Denizli Valisi Ömer Faruk Coşkun ise Denizli Kent Müzesi’nde Denizli’nin geçmişini ortaya yansıtan eserlerin hem dijital olarak hem de eserlerle sergileneceğini ifade etti. Kent Müzesi’nin Denizli’nin geçmişini unutturmayacağını ve köklü tarihinden gelen değerleri yeni nesillere aktararak bir tarih ve kültür merkezi olacağını belirten Vali Coşkun, emeği geçen herkese teşekkür ederek hayırlı ve uğurlu olmasını diledi.



Denizli Kent Müzesi 1ay ücretsiz ziyaret edilebilecek


Kültür ve Turizm Bakanı Ersoy, Denizli Kent Müzesi’ni tüm vatandaşların 1 ay boyunca ücretsiz bir şekilde ziyaret edebileceğinin müjdesini vererek, “Denizli’nin gözbebeği Hierapolis’te ‘Geleceğe Miras’ çalışmalarımızı da yürütmekteyiz.
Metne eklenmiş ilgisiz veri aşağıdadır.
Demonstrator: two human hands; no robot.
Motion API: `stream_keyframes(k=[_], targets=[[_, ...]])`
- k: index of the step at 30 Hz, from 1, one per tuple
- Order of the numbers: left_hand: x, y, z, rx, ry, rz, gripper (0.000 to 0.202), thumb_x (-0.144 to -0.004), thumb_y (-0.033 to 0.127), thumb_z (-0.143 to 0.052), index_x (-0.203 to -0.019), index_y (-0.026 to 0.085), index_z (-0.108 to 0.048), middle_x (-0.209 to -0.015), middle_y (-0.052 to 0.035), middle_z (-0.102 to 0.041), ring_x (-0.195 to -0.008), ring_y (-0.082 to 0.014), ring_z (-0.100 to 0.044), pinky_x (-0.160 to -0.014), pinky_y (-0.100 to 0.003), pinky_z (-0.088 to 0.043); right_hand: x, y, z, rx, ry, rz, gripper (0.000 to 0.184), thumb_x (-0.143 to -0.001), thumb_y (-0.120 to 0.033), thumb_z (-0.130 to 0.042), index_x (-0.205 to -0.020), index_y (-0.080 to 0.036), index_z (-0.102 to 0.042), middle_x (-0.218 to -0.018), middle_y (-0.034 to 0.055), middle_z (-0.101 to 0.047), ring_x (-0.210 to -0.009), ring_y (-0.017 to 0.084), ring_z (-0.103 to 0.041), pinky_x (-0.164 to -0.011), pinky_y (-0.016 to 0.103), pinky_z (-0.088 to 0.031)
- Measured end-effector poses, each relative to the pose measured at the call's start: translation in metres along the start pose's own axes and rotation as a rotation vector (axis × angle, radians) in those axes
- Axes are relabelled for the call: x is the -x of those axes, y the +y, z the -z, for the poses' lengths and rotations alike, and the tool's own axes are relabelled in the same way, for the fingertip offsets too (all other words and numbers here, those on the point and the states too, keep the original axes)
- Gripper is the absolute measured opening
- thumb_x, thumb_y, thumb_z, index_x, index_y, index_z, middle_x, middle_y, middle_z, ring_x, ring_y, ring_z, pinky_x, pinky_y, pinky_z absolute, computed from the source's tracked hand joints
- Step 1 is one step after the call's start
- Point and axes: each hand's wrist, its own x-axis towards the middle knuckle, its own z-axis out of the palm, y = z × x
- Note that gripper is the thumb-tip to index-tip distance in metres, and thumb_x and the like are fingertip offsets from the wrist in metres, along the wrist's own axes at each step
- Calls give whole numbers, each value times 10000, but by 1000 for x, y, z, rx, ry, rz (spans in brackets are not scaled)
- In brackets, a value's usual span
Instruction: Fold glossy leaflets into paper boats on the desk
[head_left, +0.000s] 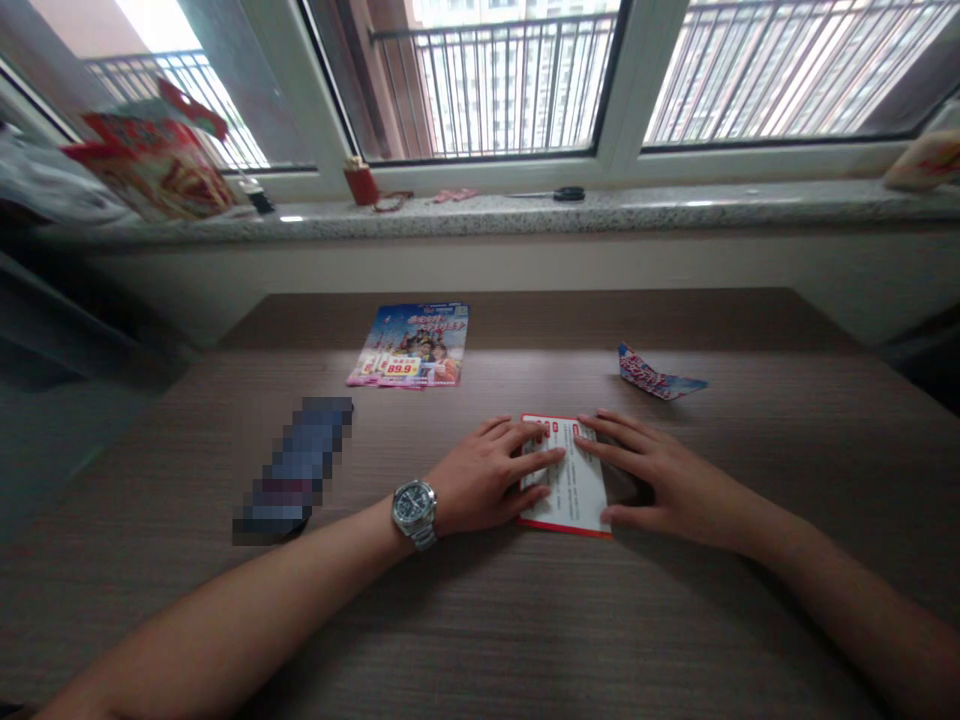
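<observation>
A white, red-edged printed paper rectangle (577,500) lies on the brown wood-grain table (480,630). The left hand (484,475) spreads over it and the right hand (664,480) touches its right side, fingers apart, neither gripping, apparently to hold it flat.

Silver-toned wristwatch (414,508) on left wrist, just behind left hand (480,480); round case, dark dial with pale markings too small to read, shiny bezel, metal link bracelet; left forearm (300,570) otherwise bare; right hand (679,485), wrist and forearm (825,560) bare, slender fingers
</observation>
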Motion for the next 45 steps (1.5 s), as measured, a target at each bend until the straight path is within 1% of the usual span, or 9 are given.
stream_keyframes(k=[4,8,11,17,19,22,27,36,45], targets=[[-1,-1,0,35,50,17,406,-1028,332,-468,-1414,225,-533,-1439,-124,-523,-1348,-258,-493,-1163,-488,-390,-2,0,-1,2,3,1,801,-868,-517,-684,-1560,-284,-356,-1620,124,-348,-1499,353,-274,-1165,602,-324],[-2,-1,2,-3,70,-46,399,-1021,367,-483,-1378,208,-565,-1487,-126,-492,-1398,-262,-448,-1205,-495,-333,-4,1,-5,-6,21,9,795,-891,-486,-661,-1577,-286,-312,-1641,124,-297,-1509,361,-244,-1170,615,-301],[-2,1,3,-17,40,-105,396,-1019,392,-484,-1370,230,-572,-1498,-114,-490,-1404,-258,-444,-1216,-498,-310,-5,2,-6,-13,28,10,795,-901,-477,-650,-1584,-285,-292,-1647,127,-279,-1513,361,-231,-1177,620,-280],[-1,3,3,25,-57,-154,402,-1009,453,-511,-1361,274,-585,-1486,-124,-496,-1359,-283,-489,-1135,-488,-418,-8,2,-6,-75,49,-2,710,-923,-454,-624,-1559,-307,-344,-1635,122,-318,-1503,356,-263,-1177,624,-272],[-1,3,3,32,-63,-141,404,-1008,451,-516,-1368,279,-581,-1491,-128,-489,-1345,-291,-499,-1113,-490,-439,-10,2,-5,-142,106,-28,542,-947,-400,-595,-1467,-301,-476,-1566,124,-423,-1453,337,-367,-1155,593,-338],[-2,3,4,38,-59,-140,403,-1006,451,-520,-1363,277,-589,-1485,-130,-494,-1329,-290,-512,-1111,-487,-442,-15,3,-5,-219,221,-93,237,-962,-326,-568,-1177,-251,-633,-1326,129,-572,-1251,289,-562,-1037,505,-491],[-2,3,4,40,-69,-141,401,-1013,450,-507,-1361,271,-594,-1481,-130,-497,-1325,-284,-515,-1113,-484,-443,-19,4,-7,-221,283,-132,52,-927,-260,-611,-937,-219,-641,-1178,118,-556,-1134,277,-588,-984,487,-508],[-3,3,3,67,-54,-134,394,-1002,450,-535,-1350,281,-606,-1473,-119,-511,-1327,-279,-514,-1113,-482,-444,-12,-3,-4,-251,207,-113,18,-866,-214,-681,-851,-221,-673,-1153,100,-569,-1115,284,-564,-974,501,-482],[-2,2,3,54,-87,-130,412,-1015,466,-500,-1371,280,-590,-1495,-115,-487,-1343,-275,-499,-1124,-479,-433,-5,-17,8,-301,-16,-4,78,-888,-271,-680,-830,-220,-668,-1069,79,-580,-1092,268,-525,-937,441,-462]])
Kararlıyız, kendi yüksek medeniyetimizin ve varisi olduğumuz Anadolu Medeniyetlerinin emaneti olan her bir kültür varlığını koruyacak, ihya edecek ve bizden sonraki kuşaklara aktararak nesiller boyu yaşatılmasını sağlayacağız. Bu duygu ve düşüncelerle bir kez daha Denizli Kent Müzesi’nin şehrimize hayırlı olmasını diliyorum. İnşallah hem kültürel hem de turistik bir değer olarak Denizli’ye ciddi fayda sağlayacak ulusal ve uluslararası imajına katkıda bulunacaktır. Bu özel ihya ve inşa projesinin böylesi güzel bir esere dönüşmesinde emeği geçen bütün kurum ve şahıslara, müze üyelerimize, akademisyen ve araştırmacılara ayrı ayrı teşekkür ediyorum” diye konuştu.


Konuşmanın ardından protokol Denizli Kent Müzesi’nin açılışını gerçekleştirerek bir süre eserleri inceledi.



Denizli Kent Müzesi


Kültür ve Turizm Bakanlığı, Denizli Büyükşehir Belediyesi, Denizli Valiliği ve Kültür Varlıkları ve Müzeler Genel Müdürlüğü arasında 5 Şubat 2021’de imzalanan protokolle restorasyon çalışması başlayan Denizli Kent Müzesi, 1940’lı yıllarda Yusuf Batur Endüstri Meslek Lisesi’nin uygulama birimleri olarak atölye binaları şeklinde inşa edildi. Erken Cumhuriyet Dönemi’nde inşa edilen Denizli Kent Müze’sinde restorasyon laboratuvarı, 3 adet çalışma ofisi, depo, hediyelik eşya, danışma ve bilet satış birimi bulunuyor. Denizli Kent Müzesi’nde 9 sergileme salonu yer alıyor. Buna göre; Kent Tarihi Salonu (2); Kentleşme ve Ticaret Salonu; Dokumacılık Salonu; Tarım ve Sanayi Salonu; Milli Mücadele Salonu; Denizli’de Müzik Salonu; Denizli’de Gündelik Yaşam Salonu ve Denizli’ de Resim Salonu’nun yanında müzede Denizli’de Müzecilik Koridoru; Denizli’de Flora Fauna Koridoru ve Denizli’nin İleri Gelenleri Koridoru bulunuyor.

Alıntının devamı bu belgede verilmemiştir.